Problem requirements:
Give back, word for word, only the lines from the opening of the records through the one with "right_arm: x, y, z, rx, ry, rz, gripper". Pictures stay out.

◆ ◆ ◆ ◆ ◆ ◆ ◆

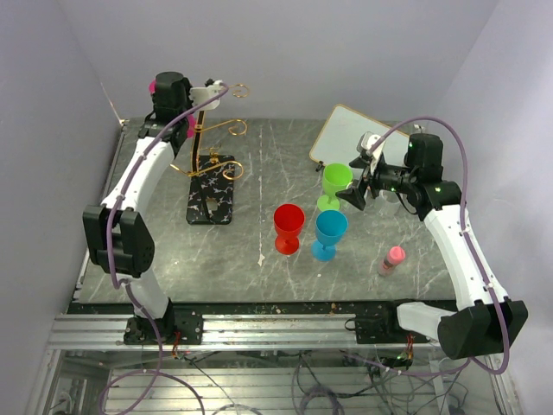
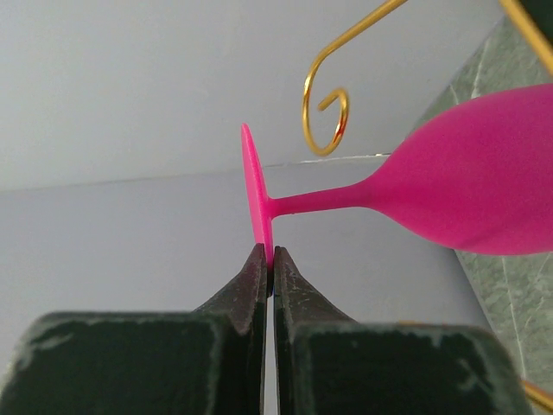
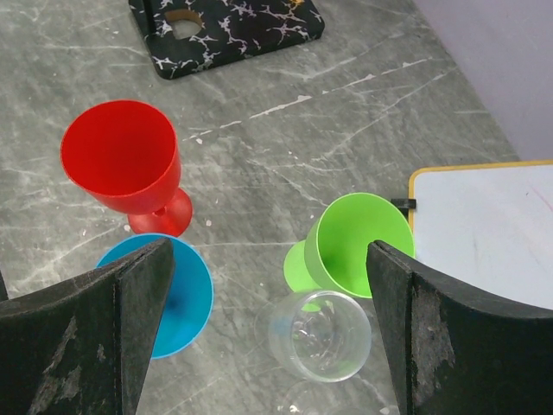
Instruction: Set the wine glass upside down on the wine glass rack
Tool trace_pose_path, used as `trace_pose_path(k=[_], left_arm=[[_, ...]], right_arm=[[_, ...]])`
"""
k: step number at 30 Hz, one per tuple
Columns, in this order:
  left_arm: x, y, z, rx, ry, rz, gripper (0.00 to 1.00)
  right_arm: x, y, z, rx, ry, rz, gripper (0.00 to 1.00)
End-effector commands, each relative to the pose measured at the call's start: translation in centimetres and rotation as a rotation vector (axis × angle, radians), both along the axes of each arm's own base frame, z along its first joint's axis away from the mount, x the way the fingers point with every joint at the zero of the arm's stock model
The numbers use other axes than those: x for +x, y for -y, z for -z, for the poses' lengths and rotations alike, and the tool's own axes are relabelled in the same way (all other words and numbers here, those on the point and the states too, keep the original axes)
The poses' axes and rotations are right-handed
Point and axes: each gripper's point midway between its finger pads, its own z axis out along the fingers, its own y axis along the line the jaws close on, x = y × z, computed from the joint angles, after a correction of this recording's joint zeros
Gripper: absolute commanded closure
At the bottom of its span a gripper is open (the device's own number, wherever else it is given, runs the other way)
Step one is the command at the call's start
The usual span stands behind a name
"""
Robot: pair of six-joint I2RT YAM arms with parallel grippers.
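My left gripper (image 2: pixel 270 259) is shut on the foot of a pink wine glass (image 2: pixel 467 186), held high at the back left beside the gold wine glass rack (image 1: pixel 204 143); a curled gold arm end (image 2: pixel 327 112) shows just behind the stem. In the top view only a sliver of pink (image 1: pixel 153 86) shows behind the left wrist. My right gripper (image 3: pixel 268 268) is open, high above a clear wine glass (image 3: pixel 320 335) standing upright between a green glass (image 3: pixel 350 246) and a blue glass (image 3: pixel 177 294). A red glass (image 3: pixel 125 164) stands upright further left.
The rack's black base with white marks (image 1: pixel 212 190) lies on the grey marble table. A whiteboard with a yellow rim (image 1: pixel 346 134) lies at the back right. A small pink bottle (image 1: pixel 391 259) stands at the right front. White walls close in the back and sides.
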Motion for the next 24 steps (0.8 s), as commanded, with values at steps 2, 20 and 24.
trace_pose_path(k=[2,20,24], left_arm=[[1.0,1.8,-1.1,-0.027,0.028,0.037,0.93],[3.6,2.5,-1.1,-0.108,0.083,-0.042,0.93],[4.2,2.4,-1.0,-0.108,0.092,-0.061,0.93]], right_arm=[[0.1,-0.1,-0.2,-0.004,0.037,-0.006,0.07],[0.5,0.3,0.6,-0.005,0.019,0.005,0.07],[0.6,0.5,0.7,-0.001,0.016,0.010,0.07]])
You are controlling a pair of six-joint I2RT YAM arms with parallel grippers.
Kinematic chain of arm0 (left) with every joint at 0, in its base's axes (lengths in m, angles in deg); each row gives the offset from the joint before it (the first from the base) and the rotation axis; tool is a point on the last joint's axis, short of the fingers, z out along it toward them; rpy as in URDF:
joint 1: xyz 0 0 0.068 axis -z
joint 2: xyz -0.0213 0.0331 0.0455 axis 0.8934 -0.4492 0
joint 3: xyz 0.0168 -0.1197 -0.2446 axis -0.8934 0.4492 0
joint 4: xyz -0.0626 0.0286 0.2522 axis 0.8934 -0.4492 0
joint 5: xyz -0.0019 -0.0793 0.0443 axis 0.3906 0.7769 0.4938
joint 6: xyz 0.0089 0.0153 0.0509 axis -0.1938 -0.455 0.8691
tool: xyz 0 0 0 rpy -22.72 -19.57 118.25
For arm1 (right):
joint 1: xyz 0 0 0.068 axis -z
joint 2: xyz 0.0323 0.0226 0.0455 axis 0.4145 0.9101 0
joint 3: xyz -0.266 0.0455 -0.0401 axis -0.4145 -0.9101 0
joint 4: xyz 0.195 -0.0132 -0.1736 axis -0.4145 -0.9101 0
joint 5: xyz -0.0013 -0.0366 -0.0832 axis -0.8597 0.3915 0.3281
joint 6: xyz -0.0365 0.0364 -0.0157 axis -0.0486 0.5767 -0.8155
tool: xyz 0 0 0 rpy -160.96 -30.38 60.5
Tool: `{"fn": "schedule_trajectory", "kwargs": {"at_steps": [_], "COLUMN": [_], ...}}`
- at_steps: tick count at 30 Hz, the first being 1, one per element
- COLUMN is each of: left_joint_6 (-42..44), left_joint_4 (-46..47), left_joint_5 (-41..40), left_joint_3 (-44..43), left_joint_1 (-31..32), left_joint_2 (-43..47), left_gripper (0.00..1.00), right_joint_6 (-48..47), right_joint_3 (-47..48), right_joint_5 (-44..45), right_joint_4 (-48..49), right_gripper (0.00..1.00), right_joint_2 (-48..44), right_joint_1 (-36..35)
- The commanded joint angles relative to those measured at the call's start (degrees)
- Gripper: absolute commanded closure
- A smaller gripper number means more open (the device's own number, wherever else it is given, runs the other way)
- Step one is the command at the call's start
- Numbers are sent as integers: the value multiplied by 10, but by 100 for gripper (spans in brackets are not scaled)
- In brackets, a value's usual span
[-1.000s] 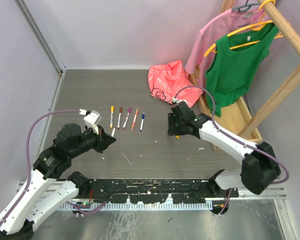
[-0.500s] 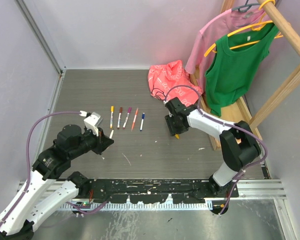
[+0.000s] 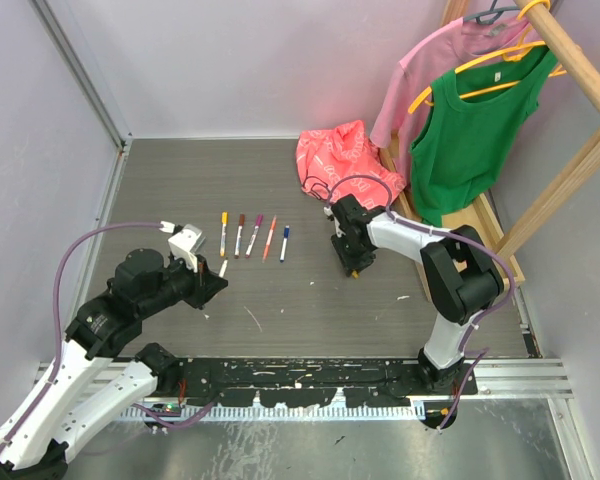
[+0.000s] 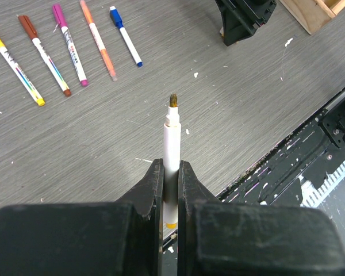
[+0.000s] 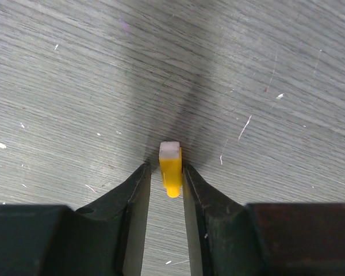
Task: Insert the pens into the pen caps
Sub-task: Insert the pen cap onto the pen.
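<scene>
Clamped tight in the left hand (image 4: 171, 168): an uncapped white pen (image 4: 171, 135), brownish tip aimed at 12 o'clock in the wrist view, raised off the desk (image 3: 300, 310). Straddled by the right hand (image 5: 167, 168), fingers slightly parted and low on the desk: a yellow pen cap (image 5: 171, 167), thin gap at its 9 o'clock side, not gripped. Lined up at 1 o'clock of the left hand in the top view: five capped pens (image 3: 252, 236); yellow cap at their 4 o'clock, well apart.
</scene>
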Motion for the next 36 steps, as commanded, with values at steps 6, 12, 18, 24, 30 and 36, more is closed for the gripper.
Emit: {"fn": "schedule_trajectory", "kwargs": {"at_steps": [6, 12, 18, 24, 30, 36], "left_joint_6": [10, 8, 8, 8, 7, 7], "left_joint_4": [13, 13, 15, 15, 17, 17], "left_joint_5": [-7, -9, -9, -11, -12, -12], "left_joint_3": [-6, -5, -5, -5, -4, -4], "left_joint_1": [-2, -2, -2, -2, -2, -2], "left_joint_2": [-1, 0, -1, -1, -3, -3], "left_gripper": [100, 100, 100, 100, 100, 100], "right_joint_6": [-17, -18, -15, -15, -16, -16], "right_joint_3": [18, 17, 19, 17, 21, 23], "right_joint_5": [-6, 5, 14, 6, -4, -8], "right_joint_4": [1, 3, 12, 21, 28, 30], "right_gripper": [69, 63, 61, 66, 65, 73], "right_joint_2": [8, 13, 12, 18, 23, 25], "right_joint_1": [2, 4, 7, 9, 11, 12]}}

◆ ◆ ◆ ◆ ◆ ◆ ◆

Solution to the problem:
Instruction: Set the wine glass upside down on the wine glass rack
Tool trace_pose_path, used as `trace_pose_path(k=[_], left_arm=[[_, ...]], right_arm=[[_, ...]])`
"""
k: step number at 30 Hz, one per tuple
Columns, in this order:
  left_arm: x, y, z, rx, ry, rz, gripper (0.00 to 1.00)
  right_arm: x, y, z, rx, ry, rz, gripper (0.00 to 1.00)

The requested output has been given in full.